WHAT THIS TASK INVOLVES :: The line containing "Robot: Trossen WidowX" marks the end: output every line of the data up to it, and that line too, exactly as written.

MATERIAL SHOWN ::
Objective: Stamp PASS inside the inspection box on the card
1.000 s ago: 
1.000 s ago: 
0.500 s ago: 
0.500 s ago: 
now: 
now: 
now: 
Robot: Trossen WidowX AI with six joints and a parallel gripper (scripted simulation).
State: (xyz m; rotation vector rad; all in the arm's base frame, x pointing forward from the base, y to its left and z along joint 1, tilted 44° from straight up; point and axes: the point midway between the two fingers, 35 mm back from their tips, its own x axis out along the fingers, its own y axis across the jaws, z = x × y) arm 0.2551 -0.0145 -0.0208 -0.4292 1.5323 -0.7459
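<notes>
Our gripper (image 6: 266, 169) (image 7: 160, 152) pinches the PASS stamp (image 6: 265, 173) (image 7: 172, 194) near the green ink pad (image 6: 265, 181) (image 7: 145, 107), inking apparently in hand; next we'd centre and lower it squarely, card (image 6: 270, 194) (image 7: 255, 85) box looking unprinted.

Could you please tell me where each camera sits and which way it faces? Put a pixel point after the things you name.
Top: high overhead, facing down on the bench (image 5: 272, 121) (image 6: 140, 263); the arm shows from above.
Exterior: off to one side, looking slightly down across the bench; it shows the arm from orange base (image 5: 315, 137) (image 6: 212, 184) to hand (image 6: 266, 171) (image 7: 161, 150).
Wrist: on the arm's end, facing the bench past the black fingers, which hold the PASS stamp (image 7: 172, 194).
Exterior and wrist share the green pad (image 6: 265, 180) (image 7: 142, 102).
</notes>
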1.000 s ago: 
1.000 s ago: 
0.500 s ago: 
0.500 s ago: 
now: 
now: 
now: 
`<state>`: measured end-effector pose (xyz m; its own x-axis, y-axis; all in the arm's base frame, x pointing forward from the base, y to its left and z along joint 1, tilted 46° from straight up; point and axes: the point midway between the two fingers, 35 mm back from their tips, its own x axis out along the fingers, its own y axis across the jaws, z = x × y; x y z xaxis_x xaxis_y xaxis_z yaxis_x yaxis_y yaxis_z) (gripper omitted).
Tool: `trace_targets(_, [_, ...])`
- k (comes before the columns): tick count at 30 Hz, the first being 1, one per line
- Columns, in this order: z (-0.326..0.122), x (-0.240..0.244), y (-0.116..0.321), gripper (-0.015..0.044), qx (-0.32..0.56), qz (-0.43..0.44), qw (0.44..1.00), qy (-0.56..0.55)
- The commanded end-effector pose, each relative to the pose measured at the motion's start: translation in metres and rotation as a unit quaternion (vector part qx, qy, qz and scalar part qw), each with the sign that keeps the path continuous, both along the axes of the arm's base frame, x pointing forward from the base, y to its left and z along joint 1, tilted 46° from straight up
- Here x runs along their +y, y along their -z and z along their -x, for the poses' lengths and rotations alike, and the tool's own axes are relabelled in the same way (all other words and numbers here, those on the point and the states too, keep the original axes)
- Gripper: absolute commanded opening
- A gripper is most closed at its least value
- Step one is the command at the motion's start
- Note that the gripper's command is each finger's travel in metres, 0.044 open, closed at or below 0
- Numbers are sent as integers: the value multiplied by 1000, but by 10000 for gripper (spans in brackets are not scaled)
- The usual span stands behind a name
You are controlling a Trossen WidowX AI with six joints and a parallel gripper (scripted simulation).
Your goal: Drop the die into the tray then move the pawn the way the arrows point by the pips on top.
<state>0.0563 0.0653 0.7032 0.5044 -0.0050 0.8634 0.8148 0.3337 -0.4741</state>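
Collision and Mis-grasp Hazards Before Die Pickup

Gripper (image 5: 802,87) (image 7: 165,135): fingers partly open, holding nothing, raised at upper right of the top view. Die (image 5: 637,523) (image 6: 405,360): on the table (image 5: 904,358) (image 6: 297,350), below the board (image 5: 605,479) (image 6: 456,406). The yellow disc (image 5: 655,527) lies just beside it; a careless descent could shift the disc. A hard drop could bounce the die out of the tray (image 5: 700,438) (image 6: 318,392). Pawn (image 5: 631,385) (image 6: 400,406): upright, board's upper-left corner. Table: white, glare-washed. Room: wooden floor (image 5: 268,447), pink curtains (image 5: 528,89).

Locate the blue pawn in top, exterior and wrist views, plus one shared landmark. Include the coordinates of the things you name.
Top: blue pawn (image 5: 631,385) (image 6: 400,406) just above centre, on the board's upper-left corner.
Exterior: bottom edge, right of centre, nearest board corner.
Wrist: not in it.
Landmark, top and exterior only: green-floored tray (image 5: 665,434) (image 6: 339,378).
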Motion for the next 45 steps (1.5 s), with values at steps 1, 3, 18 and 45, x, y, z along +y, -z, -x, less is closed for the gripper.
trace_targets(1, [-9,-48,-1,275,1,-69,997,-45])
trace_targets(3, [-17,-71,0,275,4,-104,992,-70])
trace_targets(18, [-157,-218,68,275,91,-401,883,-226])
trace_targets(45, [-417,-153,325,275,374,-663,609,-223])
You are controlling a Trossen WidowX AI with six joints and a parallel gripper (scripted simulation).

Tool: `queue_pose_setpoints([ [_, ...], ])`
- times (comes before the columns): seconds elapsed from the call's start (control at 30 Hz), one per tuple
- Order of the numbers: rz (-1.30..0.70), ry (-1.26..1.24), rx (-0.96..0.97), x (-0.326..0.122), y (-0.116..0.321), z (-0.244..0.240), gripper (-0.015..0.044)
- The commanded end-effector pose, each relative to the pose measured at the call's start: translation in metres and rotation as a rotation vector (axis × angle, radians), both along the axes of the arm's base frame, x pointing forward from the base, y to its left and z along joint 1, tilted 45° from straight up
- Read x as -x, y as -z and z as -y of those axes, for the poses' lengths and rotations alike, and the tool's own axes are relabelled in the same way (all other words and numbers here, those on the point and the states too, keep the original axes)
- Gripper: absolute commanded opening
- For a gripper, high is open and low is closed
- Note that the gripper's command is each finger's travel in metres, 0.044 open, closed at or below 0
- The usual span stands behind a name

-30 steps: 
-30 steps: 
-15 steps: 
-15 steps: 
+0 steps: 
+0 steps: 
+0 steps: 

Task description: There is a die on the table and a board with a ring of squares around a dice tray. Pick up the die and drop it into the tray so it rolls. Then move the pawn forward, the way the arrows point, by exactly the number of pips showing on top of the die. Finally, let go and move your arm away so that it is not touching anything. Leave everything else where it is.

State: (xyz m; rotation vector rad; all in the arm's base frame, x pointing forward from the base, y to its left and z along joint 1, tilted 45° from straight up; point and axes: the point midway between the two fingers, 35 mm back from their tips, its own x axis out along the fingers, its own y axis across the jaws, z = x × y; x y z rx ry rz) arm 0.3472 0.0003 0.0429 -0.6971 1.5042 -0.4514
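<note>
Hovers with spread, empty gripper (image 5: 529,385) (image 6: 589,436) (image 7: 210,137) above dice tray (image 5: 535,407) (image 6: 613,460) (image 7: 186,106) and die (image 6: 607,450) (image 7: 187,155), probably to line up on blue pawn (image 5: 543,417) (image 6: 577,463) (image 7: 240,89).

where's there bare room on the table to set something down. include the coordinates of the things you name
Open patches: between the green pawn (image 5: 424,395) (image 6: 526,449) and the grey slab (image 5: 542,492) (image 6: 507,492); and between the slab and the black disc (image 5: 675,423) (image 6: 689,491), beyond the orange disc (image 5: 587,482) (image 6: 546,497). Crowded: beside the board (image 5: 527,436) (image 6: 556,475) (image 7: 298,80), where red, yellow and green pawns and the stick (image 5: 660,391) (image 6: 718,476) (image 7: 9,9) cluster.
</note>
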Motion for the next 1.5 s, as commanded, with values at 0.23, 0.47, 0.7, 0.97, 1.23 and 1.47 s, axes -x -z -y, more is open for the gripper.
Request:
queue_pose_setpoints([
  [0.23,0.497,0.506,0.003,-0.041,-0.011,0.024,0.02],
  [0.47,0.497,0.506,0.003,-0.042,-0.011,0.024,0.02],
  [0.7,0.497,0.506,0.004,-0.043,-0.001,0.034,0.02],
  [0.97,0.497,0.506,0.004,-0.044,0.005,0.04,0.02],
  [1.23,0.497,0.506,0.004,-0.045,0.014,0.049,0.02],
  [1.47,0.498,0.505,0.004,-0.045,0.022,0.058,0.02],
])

RESPONSE ::
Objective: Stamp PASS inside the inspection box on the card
1.000 s ago: 
1.000 s ago: 
0.500 s ago: 
0.500 s ago: 
now: 
now: 
now: 
Robot: Trossen WidowX AI with six joints and a parallel gripper (scripted simulation).

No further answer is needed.